On employait les esclaves à toutes sortes de travaux. Pour les travaux des champs on avait des esclaves de campagne : laboureurs, bergers, vignerons, jardiniers. Tout propriétaire d'un grand domaine le faisait cultiver par une bande d'esclaves que commandait un surveillant, d'ordinaire esclave lui-même. Les esclaves de campagne étaient les plus mal nourris et les plus mal traités. Beaucoup travaillaient les fers aux pieds. La nuit on les enfermait souvent dans une prison souterraine, l'ergastule, éclairée par des fenêtres étroites et hautes. Quand le maître voulait châtier un esclave, il l'envoyait à la campagne.

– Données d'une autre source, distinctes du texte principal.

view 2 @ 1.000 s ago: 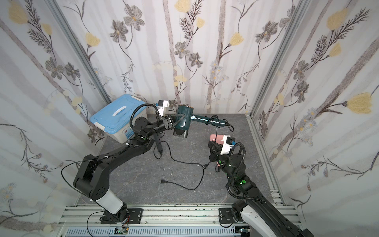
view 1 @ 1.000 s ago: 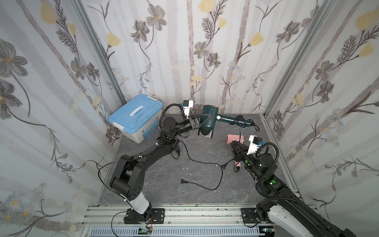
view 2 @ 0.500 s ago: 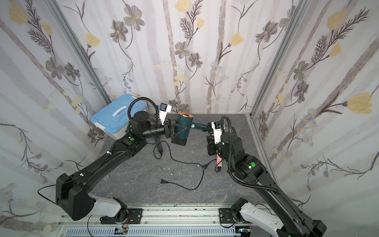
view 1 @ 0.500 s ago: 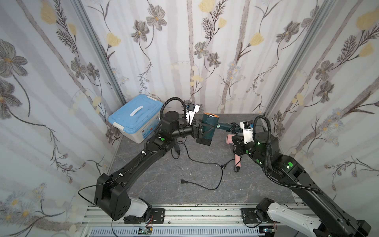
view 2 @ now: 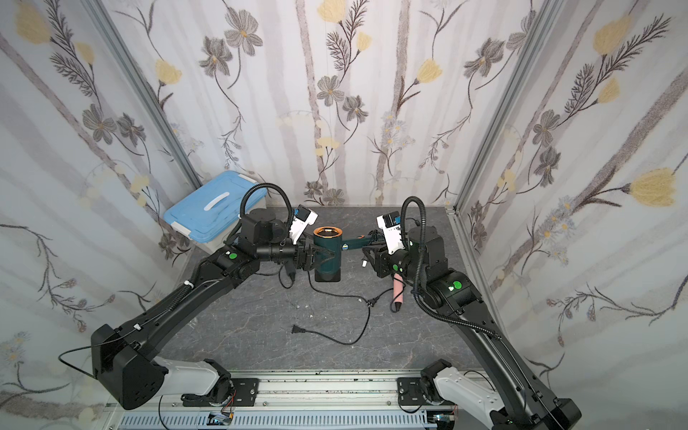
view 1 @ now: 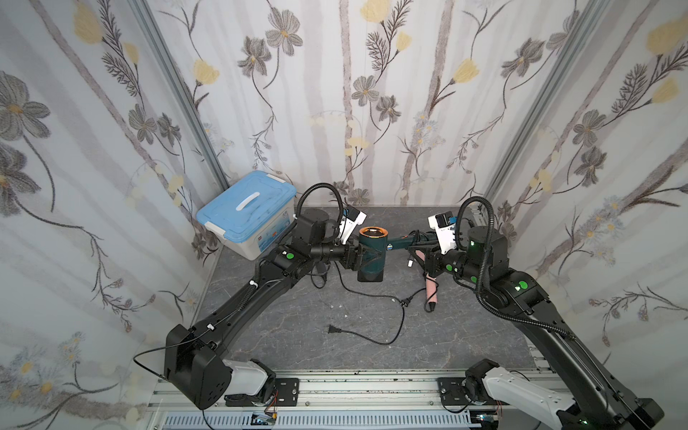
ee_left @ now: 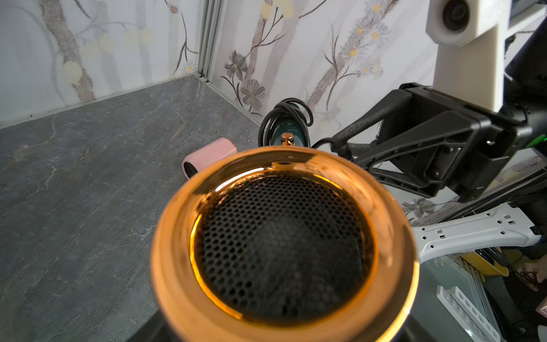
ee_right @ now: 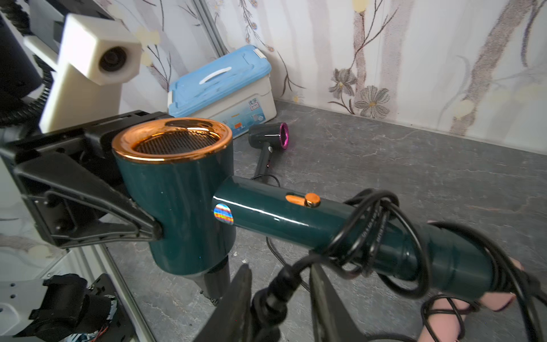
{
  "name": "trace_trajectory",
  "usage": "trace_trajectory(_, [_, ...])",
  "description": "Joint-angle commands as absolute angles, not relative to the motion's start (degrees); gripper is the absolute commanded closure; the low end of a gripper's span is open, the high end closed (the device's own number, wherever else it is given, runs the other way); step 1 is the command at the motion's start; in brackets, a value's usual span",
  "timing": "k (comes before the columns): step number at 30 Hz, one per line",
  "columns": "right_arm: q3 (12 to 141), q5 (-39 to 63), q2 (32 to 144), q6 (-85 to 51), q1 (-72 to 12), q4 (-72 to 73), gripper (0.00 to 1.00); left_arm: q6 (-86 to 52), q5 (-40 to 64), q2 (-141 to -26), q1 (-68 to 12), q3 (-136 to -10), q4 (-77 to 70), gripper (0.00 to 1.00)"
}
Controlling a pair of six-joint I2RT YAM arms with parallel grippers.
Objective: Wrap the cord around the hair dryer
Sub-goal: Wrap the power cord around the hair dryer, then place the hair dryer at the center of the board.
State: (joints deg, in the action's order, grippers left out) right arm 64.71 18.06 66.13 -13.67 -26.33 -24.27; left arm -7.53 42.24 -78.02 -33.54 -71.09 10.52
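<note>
My left gripper (view 1: 354,257): clamped on hair dryer (ee_right: 177,192) barrel. My right gripper (ee_right: 279,271): newly risen to handle, jaws parting off cord (ee_right: 381,220); turn likely laid.

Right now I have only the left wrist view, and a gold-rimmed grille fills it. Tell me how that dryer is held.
Observer: The left fingers are clamped on the barrel of the green hair dryer, grille facing up, handle pointing toward the right arm.
Operator: Report where the cord goes past the handle coils.
Observer: From the loose loops, the cord leads to a thick black piece sitting between the right fingers, which stand apart from it.
Operator: Name what my view misses near the left arm.
Observer: A black hair dryer with a magenta ring lies on the table in front of a blue-lidded box.
</note>
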Motion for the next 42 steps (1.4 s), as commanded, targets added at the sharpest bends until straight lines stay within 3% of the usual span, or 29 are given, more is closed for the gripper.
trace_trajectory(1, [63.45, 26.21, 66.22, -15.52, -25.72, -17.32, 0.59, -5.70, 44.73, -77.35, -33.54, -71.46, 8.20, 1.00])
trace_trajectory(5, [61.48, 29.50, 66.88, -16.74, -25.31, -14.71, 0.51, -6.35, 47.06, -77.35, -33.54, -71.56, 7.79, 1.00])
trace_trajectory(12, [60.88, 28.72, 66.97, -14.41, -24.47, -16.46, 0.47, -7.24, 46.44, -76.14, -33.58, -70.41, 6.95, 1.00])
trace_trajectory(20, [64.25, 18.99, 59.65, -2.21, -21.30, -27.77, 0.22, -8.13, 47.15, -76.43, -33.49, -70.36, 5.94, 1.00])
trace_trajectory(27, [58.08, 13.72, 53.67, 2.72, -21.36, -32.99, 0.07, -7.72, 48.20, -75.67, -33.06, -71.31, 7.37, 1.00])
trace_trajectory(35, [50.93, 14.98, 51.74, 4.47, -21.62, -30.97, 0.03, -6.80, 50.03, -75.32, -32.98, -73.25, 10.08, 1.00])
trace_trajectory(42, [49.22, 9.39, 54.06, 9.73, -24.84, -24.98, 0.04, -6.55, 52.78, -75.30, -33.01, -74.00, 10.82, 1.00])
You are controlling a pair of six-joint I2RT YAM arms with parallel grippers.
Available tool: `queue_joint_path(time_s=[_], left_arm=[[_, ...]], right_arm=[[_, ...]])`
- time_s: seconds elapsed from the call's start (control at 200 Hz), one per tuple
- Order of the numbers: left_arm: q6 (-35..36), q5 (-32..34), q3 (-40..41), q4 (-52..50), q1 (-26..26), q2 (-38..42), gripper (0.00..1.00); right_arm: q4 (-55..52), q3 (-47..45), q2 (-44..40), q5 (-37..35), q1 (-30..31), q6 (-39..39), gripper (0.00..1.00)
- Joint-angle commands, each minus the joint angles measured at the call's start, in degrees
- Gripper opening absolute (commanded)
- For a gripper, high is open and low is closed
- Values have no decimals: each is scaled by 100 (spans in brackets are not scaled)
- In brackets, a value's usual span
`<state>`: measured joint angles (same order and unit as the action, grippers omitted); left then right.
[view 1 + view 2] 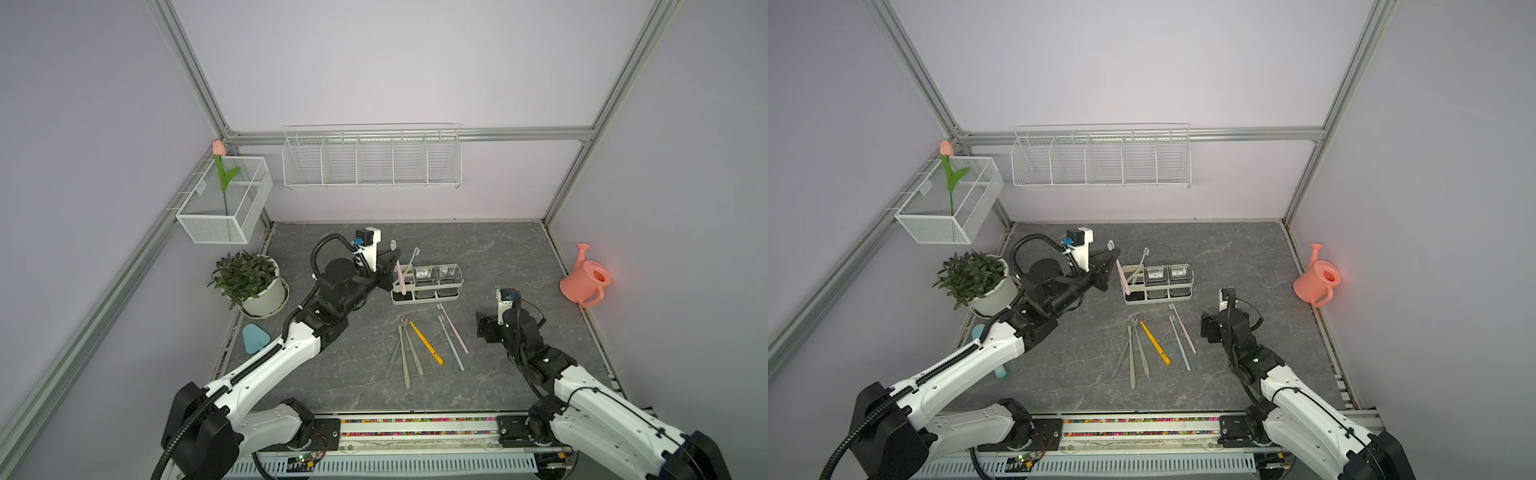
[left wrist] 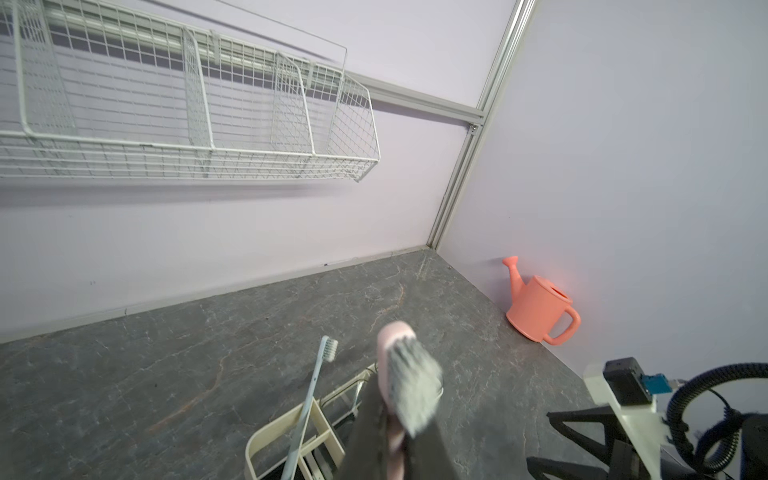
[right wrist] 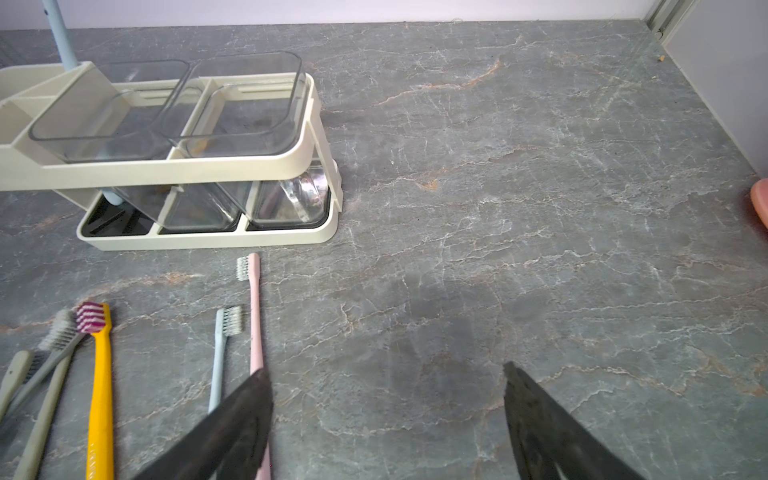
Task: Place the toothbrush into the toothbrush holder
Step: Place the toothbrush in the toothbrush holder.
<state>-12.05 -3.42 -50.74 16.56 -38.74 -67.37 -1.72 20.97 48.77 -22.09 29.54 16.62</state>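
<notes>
The toothbrush holder (image 1: 428, 296) (image 1: 1158, 297) (image 3: 208, 239) is a cream rack with two clear cups, standing mid-table. A pale blue toothbrush (image 1: 411, 262) (image 2: 311, 399) leans in its left end compartment. My left gripper (image 1: 392, 261) (image 1: 1112, 262) (image 2: 392, 419) is shut on a pink toothbrush (image 1: 400, 276) (image 1: 1121, 276) (image 2: 395, 336), held upright with the bristles up. Its handle end dips into that same left compartment. My right gripper (image 1: 484, 328) (image 1: 1207, 328) (image 3: 384, 374) hangs open and empty over bare table, to the right of the loose toothbrushes.
Several toothbrushes lie in front of the holder: yellow (image 1: 426, 343) (image 3: 99, 374), greys (image 1: 405, 357), pale blue (image 1: 451, 343), pink (image 1: 455, 330) (image 3: 254, 316). A potted plant (image 1: 249, 278) stands left, a coral watering can (image 1: 584, 278) (image 2: 536, 307) right, a wire basket (image 1: 372, 160) on the back wall.
</notes>
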Motion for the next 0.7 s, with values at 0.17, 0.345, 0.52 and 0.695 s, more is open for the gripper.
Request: queue_joint_path(time_s=[0.17, 0.345, 0.52, 0.695], left_arm=[[907, 736, -516, -153, 7, -159, 0], [1472, 988, -762, 31, 7, -629, 0], [1678, 1156, -992, -15, 23, -845, 0], [1662, 1146, -973, 192, 32, -962, 0]], right_arm=[[646, -21, 356, 387, -175, -276, 89], [1396, -155, 109, -288, -175, -528, 89], [887, -235, -347, -1134, -174, 3, 89], [1650, -901, -607, -499, -151, -17, 89]])
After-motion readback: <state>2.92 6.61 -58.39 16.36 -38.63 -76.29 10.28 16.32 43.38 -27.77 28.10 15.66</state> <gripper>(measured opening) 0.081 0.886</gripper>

Plus redoutable encore que la campagne était le moulin. Les anciens n'avaient pas de moulins mécaniques (à eau ou à vent), ils faisaient moudre le grain par des esclaves avec des moulins à bras ; travail écrasant, semblable aux travaux forcés du bagne. Voici comment le poète comique Plaute parle du moulin : Là pleurent les mauvais esclaves qu'on nourrit avec de la bouillie, là on entend le bruit des fouets et le cliquetis des chaînes.

Pour le service du maître, on avait des esclaves de ville. Les Romains, à l'exemple des Orientaux, mettaient leur vanité à s'entourer d'une foule de serviteurs. Les riches en avaient parfois des centaines, divisés en plusieurs services : des esclaves chargés de la garde-robe, des esclaves valets et des femmes de chambre, — des esclaves cuisiniers, des esclaves pour servir à table, des esclaves préposés à l'argenterie, — des esclaves pour garder les meubles, — des esclaves baigneurs, — des esclaves pour faire escorte au maître ou à la maîtresse, — des esclaves porteurs de litières, — des esclaves cochers et palefreniers, — des esclaves secrétaires et lecteurs, — des esclaves musiciens ou acteurs, — des esclaves médecins. Les nourrices et les précepteurs étaient esclaves.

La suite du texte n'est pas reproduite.